■ What you should do
Scan the records for the string "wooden", then copy each line that has it.

START Information shown

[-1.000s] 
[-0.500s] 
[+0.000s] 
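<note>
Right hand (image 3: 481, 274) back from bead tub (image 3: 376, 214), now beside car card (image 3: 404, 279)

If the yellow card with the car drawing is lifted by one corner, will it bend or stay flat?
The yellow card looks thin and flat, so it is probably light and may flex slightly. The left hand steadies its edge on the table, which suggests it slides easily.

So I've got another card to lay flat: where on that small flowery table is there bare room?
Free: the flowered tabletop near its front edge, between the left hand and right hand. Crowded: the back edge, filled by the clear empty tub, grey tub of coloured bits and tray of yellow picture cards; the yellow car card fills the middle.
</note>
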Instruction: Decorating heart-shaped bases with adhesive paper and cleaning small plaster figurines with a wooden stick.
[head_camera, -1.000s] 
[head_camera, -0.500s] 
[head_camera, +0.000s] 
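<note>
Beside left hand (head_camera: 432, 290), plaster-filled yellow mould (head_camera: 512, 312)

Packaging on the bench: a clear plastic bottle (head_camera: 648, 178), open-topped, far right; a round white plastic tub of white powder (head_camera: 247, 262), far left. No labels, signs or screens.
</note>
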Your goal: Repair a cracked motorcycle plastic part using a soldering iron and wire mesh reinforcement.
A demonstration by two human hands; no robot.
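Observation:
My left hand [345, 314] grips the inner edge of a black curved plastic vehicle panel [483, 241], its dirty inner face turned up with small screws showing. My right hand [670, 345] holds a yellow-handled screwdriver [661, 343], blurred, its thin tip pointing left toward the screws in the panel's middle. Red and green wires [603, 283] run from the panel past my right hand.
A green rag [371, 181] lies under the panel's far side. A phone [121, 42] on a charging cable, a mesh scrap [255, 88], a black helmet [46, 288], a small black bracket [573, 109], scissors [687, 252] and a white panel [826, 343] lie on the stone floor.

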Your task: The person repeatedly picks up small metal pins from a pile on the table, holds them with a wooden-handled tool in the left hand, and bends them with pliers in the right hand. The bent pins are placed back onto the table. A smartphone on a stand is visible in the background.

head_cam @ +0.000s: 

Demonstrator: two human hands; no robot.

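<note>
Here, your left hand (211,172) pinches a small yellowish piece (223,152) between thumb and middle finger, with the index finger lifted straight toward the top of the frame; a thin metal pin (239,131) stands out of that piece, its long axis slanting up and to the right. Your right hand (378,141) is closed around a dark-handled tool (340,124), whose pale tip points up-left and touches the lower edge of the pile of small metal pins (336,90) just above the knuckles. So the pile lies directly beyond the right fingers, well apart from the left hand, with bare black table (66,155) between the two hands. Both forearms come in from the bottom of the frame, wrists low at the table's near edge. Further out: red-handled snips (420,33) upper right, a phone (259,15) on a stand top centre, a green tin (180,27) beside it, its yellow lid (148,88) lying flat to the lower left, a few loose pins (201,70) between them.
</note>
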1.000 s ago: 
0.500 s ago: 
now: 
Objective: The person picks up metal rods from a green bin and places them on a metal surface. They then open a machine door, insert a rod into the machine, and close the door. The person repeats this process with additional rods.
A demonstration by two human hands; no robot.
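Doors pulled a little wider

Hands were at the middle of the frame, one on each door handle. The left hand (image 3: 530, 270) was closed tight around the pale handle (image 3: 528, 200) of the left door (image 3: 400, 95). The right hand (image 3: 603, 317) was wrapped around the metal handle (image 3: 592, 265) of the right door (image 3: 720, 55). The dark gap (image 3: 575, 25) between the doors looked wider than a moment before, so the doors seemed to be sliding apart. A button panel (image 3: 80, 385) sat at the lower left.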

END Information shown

■ Solution for this problem
Instruction: Decorating heart-shaped bases with adhesive paper and cleaning small plaster figurines with a wooden stick.
Your task: The person repeatedly picks up small metal pins from a pile on the table, holds them with a wooden-handled tool in the left hand, and bends them with pliers in the right hand. The bent pins are placed back onto the table. A smartphone on a stand is visible in the background.

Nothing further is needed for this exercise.